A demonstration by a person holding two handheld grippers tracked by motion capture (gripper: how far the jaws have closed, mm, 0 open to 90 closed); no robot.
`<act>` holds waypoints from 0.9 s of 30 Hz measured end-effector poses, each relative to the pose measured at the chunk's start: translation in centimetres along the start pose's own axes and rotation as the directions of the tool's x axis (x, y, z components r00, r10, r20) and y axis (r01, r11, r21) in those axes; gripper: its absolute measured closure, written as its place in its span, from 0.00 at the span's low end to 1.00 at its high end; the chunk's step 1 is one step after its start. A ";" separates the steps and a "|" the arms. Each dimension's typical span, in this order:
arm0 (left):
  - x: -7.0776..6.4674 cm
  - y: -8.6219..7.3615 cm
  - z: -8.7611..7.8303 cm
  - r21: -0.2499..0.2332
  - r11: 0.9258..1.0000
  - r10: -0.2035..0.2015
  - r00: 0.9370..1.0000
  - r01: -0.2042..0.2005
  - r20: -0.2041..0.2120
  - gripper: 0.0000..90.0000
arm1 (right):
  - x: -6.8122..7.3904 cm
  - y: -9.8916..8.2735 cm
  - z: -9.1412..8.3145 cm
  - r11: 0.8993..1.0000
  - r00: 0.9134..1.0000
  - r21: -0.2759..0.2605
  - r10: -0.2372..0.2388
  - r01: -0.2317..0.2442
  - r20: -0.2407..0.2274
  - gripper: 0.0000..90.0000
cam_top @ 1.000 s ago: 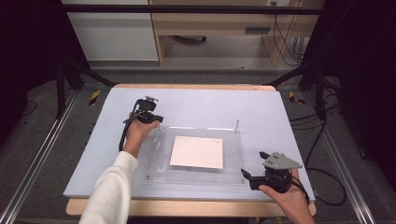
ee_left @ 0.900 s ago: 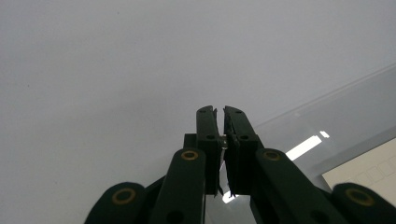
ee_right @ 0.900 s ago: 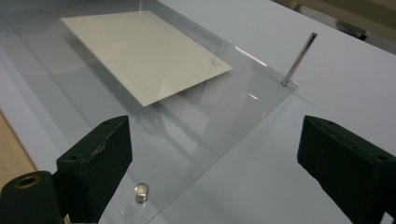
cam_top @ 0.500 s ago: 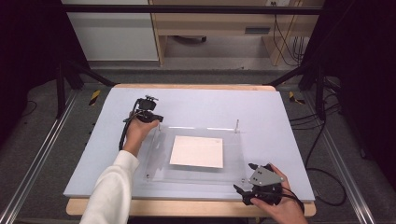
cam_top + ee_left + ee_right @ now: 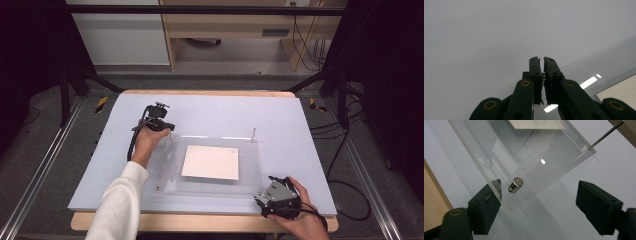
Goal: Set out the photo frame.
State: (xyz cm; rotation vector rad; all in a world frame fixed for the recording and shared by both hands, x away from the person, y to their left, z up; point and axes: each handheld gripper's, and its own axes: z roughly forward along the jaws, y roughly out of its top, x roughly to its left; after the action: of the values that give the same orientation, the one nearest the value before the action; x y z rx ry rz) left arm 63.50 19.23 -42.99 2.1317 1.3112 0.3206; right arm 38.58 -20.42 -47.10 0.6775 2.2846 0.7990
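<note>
A clear acrylic plate lies flat on the pale blue board, with a white sheet at its middle. My left gripper rests at the plate's far left corner. Its jaws are shut, and a tiny silvery bit shows between them; I cannot tell what it is. My right gripper is at the near right corner. It stands open and its jaws have just been closing. Between them lie the plate's corner and a short metal cylinder, and the pads touch neither.
A thin metal pin stands upright at the plate's far right corner. The wooden table edge runs just in front of the board. Dark frame rails and cables lie on the floor to both sides.
My right gripper has moved left and down to the plate's near right corner. The left hand and the plate have stayed put.
</note>
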 end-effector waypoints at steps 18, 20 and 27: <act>-0.2 -0.1 0.0 -0.006 1.000 0.014 1.000 -0.014 -0.009 0.94 | 1.3 0.7 0.0 0.992 0.993 -0.041 -0.118 0.119 0.021 0.39; -0.2 -0.1 0.0 -0.008 1.000 0.013 1.000 -0.013 -0.009 0.94 | 1.4 0.8 0.1 0.992 0.993 -0.041 -0.116 0.116 0.012 0.41; -0.2 -0.2 -0.2 -0.008 1.000 0.009 1.000 -0.009 -0.011 0.94 | 1.4 0.9 0.0 0.991 0.992 -0.044 -0.123 0.123 0.005 0.46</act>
State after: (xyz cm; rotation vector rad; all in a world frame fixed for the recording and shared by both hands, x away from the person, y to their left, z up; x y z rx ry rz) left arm 63.16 19.21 -42.99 2.1326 1.3044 0.3416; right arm 37.85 -18.86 -47.00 0.5117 2.2752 0.7868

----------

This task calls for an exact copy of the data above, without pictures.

§ EXERCISE RESPONSE
A demonstration by a person holding two handheld grippers tracked by motion capture (gripper: how far the jaws have closed, mm, 0 open to 90 closed); no robot.
`<act>` holds waypoints from 0.9 s of 30 Hz measured end-effector poses, each relative to the pose measured at the chunk's start: translation in centimetres along the start pose's own axes and rotation as the directions of the tool's x axis (x, y, z components r00, r10, r20) and y axis (r01, r11, r21) in those axes; gripper: its absolute measured closure, written as its place in its span, from 0.00 at the span's low end to 1.00 at its high end; the chunk's step 1 is one step after its start. A ";" separates the steps and a "|" the arms. Each dimension's typical span, in this order:
arm0 (left):
  - x: -7.0776..6.4674 cm
  - y: -8.6219..7.3615 cm
  - z: -8.7611..7.8303 cm
  - r21: -0.2499..0.2332
  - r11: 0.9258..1.0000
  - r10: -0.2035..0.2015
  - r00: 0.9370..1.0000
  - r01: -0.2042..0.2005
  - r20: -0.2041..0.2120
  - gripper: 0.0000..90.0000
arm1 (right):
  - x: -6.8122..7.3904 cm
  - y: -9.8916..8.2735 cm
  - z: -9.1412..8.3145 cm
  - r11: 0.8993..1.0000
  - r00: 0.9134..1.0000
  - r21: -0.2759..0.2605
  - r10: -0.2372..0.2388
  - r01: -0.2317..0.2442
  - r20: -0.2407..0.2274
  - gripper: 0.0000..90.0000
cam_top @ 1.000 s ago: 
ee_left @ 0.900 s ago: 
ee_right @ 0.900 s ago: 
cam_top @ 0.500 s ago: 
cam_top + ee_left + ee_right @ now: 
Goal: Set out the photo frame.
State: (xyz cm; rotation vector rad; all in a world frame fixed for the recording and shared by both hands, x away from the person, y to their left, z up; point and axes: each handheld gripper's, and its own axes: z roughly forward along the jaws, y roughly out of its top, x roughly to its left; after the action: of the values that give the same orientation, the one nearest the value before the action; x y z rx ry rz) left arm 63.50 19.23 -42.99 2.1317 1.3112 0.3206; right arm 38.58 -20.42 -47.10 0.6775 2.2846 0.7990
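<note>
A clear acrylic plate lies flat on the pale blue board, with a white sheet at its middle. My left gripper rests at the plate's far left corner. Its jaws are shut, and a tiny silvery bit shows between them; I cannot tell what it is. My right gripper is at the near right corner. It stands open and its jaws have just been closing. Between them lie the plate's corner and a short metal cylinder, and the pads touch neither.
A thin metal pin stands upright at the plate's far right corner. The wooden table edge runs just in front of the board. Dark frame rails and cables lie on the floor to both sides.
My right gripper has moved left and down to the plate's near right corner. The left hand and the plate have stayed put.
</note>
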 end-effector waypoints at steps 18, 20 and 27: <act>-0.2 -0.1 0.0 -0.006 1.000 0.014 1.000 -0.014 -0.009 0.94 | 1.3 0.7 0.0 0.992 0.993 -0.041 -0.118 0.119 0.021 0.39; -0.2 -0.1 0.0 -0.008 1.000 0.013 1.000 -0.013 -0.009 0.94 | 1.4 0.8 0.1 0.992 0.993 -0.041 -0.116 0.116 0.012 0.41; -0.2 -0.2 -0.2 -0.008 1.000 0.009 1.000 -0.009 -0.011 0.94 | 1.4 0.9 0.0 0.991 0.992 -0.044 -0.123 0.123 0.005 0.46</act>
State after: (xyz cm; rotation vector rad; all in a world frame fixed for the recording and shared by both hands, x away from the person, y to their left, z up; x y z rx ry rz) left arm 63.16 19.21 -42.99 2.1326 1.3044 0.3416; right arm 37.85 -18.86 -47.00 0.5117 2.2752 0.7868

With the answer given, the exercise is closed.